■ **Work required**:
Write out, word for word, every line in the data below from the one containing "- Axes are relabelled" to the one containing "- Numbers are", both of them included.

■ **Given material**:
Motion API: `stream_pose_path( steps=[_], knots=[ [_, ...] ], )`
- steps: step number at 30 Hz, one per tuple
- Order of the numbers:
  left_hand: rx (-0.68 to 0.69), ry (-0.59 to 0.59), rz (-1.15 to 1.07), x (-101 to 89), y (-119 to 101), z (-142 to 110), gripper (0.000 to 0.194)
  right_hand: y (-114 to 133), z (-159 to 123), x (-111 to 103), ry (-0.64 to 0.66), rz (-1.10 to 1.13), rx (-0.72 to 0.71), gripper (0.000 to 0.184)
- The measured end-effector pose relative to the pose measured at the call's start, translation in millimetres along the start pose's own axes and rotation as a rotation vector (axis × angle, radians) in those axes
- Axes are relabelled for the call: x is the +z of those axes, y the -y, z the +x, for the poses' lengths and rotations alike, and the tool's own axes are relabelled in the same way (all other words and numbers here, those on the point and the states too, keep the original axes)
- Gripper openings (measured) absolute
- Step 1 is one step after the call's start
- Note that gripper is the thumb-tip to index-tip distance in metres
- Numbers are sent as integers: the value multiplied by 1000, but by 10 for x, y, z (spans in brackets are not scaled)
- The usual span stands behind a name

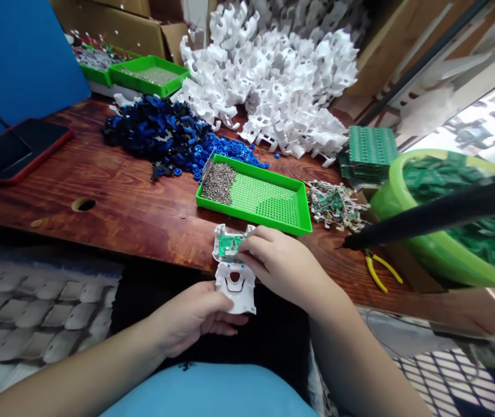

■ **Reply**:
- Axes are relabelled for the call: x is the +z of those axes, y the -y, z the +x, for the poses' lengths and rotations alike, and the tool's own axes are relabelled in the same way (all other words and numbers here, those on the point and the states too, keep the original axes)
- Gripper openings (measured) absolute
- Step 1 is one step after the call's start
- Note that gripper is the thumb-tip to index-tip distance in metres
- Numbers are sent as integers: the value multiplied by 1000, but by 10 for x, y, z (spans in brackets are not scaled)

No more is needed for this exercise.